Prompt ->
For the records below, print the lines from the line with "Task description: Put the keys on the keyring" through the line with "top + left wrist" exactly as written; include both end lines and exclude the rest.

Stored dataset items:
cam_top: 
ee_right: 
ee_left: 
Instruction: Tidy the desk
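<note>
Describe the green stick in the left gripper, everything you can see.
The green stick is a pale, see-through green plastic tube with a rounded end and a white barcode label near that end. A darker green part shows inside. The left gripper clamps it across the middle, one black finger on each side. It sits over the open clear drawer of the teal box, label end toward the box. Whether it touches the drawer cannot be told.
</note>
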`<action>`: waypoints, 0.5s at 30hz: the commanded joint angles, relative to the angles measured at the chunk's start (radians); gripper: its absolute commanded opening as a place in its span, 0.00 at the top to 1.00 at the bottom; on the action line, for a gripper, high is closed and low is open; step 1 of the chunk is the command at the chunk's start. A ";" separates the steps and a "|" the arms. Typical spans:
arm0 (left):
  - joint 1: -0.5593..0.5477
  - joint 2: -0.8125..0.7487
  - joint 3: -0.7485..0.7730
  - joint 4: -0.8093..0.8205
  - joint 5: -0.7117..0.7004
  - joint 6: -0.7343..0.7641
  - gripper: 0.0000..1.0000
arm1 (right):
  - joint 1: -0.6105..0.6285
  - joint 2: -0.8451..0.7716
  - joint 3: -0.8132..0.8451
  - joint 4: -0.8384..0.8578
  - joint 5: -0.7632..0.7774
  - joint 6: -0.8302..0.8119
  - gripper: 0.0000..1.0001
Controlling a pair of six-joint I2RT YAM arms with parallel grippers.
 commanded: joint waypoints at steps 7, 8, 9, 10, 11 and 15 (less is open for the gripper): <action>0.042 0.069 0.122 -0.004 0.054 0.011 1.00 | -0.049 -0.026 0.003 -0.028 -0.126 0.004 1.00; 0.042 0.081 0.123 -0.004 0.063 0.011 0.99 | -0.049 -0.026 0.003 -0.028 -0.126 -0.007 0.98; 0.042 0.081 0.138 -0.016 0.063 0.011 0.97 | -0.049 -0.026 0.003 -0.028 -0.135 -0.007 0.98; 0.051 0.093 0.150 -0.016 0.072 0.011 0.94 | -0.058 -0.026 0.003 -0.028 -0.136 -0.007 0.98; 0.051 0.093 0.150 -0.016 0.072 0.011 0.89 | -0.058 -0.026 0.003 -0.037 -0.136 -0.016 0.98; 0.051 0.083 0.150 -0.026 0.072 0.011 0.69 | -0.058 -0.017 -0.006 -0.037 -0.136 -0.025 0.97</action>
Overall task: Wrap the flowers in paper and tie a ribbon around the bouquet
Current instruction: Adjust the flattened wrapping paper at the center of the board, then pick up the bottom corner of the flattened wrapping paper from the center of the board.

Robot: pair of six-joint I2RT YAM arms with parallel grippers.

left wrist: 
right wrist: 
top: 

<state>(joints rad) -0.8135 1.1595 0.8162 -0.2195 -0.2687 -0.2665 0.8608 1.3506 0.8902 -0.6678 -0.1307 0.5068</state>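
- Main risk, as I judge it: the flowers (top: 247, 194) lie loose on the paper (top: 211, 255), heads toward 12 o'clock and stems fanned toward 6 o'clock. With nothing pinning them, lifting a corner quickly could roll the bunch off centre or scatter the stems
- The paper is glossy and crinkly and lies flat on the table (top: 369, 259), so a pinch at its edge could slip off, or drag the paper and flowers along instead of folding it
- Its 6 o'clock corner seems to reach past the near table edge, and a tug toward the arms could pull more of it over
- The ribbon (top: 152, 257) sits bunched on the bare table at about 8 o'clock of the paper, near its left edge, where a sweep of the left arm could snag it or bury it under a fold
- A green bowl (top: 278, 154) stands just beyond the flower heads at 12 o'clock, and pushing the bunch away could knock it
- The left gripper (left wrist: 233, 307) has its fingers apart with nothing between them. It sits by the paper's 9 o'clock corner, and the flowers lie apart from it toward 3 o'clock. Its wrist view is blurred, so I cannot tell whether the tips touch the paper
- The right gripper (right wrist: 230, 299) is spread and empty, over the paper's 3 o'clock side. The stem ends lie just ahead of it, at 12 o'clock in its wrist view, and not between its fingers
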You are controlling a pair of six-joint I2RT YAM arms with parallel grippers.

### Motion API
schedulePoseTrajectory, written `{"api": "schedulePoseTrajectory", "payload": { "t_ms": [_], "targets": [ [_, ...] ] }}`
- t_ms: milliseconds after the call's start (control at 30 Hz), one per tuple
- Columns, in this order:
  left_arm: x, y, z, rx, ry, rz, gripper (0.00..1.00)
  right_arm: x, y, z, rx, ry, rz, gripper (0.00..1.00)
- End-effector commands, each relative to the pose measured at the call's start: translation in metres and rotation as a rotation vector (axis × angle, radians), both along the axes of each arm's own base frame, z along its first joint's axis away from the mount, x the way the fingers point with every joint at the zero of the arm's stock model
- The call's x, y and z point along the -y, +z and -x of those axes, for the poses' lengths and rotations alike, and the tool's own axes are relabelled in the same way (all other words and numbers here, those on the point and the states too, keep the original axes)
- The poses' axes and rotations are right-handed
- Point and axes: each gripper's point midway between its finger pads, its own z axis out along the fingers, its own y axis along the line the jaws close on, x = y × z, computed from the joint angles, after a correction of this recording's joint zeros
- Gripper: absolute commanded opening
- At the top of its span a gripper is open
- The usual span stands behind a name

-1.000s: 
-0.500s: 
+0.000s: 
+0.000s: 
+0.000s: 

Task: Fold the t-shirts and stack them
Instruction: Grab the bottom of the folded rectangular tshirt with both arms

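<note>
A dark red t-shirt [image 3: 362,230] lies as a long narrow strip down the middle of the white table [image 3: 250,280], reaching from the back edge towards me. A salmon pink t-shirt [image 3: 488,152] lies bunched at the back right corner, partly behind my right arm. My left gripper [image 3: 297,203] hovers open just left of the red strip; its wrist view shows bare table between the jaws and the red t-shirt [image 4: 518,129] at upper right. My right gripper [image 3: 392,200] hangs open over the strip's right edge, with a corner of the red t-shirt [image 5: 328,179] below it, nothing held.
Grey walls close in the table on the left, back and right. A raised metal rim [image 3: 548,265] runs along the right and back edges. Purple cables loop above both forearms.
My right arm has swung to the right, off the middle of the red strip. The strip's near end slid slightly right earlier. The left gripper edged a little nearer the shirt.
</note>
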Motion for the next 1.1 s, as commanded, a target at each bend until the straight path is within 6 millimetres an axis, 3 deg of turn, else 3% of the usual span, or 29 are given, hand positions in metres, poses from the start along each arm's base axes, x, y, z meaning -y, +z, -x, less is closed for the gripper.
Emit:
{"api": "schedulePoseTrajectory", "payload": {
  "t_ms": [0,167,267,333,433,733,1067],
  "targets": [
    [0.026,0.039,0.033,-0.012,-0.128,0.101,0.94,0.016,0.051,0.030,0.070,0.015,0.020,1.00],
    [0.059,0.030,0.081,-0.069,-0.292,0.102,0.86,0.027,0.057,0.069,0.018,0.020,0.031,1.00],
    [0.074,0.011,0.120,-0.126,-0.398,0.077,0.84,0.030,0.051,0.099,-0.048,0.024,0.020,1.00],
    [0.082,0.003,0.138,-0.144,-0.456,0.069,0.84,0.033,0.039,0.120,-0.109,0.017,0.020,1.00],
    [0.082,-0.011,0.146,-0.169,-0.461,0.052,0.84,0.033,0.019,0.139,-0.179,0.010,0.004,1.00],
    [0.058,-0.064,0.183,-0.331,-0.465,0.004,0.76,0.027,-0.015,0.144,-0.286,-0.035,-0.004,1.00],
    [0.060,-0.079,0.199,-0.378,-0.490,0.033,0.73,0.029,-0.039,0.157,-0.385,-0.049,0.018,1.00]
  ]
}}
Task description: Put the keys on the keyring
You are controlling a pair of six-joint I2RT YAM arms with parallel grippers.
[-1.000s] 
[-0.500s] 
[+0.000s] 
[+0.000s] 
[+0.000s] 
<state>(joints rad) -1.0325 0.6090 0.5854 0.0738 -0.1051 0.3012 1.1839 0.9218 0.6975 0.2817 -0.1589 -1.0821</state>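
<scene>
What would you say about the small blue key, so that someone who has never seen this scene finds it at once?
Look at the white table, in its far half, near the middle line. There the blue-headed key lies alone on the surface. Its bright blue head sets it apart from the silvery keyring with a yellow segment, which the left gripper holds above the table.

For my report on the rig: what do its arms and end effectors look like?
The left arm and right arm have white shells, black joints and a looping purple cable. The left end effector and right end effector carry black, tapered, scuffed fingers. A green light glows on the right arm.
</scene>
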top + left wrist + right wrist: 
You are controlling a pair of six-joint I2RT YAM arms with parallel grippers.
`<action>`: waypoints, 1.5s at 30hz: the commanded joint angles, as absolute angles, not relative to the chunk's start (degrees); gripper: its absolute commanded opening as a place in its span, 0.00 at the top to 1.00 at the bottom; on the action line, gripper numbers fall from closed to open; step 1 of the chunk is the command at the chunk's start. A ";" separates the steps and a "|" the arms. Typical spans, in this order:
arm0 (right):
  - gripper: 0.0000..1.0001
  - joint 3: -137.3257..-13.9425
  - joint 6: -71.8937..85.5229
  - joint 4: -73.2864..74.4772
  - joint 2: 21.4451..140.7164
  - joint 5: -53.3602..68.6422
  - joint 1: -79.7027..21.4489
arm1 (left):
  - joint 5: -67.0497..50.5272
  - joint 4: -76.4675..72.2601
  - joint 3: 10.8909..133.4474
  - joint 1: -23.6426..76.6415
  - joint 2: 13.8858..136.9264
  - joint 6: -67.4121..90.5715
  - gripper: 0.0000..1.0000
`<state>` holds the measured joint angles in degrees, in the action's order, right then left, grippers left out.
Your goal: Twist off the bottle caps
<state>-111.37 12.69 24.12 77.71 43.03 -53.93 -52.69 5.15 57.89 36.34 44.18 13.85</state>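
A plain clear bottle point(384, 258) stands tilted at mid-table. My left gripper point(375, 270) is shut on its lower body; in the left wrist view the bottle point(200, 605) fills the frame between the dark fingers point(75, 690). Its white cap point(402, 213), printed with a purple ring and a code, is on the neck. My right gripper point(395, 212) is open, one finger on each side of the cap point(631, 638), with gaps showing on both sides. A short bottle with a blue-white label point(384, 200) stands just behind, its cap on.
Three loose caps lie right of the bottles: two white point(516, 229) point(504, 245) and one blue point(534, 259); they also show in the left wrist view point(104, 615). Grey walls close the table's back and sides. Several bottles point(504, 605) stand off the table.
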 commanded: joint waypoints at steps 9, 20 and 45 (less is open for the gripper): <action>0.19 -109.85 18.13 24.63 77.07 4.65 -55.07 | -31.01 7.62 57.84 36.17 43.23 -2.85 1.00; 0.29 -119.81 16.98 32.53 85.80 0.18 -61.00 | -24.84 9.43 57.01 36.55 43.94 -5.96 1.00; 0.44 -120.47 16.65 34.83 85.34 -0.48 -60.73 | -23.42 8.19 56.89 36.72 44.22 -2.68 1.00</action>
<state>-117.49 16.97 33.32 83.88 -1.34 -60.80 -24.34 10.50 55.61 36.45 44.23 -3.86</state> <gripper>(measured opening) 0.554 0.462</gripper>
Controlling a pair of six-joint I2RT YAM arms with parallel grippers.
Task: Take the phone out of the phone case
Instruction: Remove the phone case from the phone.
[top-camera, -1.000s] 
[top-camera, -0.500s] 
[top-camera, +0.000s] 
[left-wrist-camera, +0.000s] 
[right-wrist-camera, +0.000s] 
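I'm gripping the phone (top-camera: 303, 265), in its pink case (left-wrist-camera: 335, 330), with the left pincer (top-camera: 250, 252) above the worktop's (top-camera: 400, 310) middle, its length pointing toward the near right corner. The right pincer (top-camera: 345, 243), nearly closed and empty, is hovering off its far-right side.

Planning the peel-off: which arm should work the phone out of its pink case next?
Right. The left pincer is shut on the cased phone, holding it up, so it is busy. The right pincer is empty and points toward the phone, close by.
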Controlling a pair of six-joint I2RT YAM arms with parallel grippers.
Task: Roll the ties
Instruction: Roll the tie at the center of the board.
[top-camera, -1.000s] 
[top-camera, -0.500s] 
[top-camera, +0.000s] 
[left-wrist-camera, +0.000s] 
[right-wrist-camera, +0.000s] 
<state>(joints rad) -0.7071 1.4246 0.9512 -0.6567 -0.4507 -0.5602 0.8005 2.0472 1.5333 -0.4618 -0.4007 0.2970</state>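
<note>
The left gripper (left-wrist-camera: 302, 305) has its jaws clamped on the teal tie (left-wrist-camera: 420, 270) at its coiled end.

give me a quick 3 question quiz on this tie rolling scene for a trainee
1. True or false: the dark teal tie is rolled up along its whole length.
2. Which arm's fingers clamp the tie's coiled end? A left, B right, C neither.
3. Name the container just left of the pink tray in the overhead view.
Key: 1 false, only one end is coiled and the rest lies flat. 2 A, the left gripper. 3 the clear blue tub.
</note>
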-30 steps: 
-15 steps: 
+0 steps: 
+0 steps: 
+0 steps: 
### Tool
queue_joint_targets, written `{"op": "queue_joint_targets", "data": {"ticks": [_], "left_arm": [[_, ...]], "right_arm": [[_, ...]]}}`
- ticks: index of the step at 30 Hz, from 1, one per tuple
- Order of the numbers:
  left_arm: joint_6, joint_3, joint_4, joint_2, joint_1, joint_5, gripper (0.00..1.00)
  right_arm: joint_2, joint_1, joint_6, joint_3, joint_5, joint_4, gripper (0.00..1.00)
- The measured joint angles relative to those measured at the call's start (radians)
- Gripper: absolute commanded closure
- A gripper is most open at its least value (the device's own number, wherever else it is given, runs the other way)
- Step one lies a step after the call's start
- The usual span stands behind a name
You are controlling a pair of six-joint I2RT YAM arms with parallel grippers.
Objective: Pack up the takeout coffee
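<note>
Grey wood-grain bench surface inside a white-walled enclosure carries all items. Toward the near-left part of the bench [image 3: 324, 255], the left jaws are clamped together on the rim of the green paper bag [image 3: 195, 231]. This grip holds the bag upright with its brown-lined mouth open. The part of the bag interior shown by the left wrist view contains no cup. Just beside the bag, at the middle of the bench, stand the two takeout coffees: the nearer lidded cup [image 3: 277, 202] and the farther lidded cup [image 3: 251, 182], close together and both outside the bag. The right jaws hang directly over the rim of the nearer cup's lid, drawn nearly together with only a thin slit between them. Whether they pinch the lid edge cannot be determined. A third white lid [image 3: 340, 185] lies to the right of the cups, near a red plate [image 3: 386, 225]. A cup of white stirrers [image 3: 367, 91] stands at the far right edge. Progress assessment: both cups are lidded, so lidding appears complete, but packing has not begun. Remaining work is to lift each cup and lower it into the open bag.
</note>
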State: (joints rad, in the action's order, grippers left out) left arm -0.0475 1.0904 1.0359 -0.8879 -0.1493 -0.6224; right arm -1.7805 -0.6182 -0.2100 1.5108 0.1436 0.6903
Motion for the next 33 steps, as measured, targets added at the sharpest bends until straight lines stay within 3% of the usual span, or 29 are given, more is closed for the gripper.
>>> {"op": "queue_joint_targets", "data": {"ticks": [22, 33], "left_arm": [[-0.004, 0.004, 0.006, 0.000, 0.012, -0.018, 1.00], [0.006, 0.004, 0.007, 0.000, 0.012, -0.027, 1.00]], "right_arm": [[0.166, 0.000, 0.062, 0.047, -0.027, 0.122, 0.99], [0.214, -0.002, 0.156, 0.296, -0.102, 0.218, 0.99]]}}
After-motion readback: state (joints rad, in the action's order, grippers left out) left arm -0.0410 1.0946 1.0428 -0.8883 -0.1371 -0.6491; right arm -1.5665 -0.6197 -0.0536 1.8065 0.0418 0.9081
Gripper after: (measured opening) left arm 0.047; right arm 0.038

Output ->
Task description: Put the keys on the keyring
You are controlling a pair of six-joint I2RT YAM arms with parallel grippers.
[-1.000s] 
[-0.500s] 
[+0.000s] 
[+0.000s] 
[+0.000s] 
<state>(joints rad) -1.0325 0.6090 0.5854 0.0738 -0.1051 0.3012 1.1839 0.9218 0.6975 0.2817 -0.1589 -1.0821</state>
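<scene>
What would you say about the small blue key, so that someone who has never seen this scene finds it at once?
Look at the white table, in its far half, near the middle line. There the blue-headed key lies alone on the surface. Its bright blue head sets it apart from the silvery keyring with a yellow segment, which the left gripper holds above the table.

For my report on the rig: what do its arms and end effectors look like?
The left arm and right arm have white shells, black joints and a looping purple cable. The left end effector and right end effector carry black, tapered, scuffed fingers. A green light glows on the right arm.
</scene>
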top + left wrist + right wrist: 

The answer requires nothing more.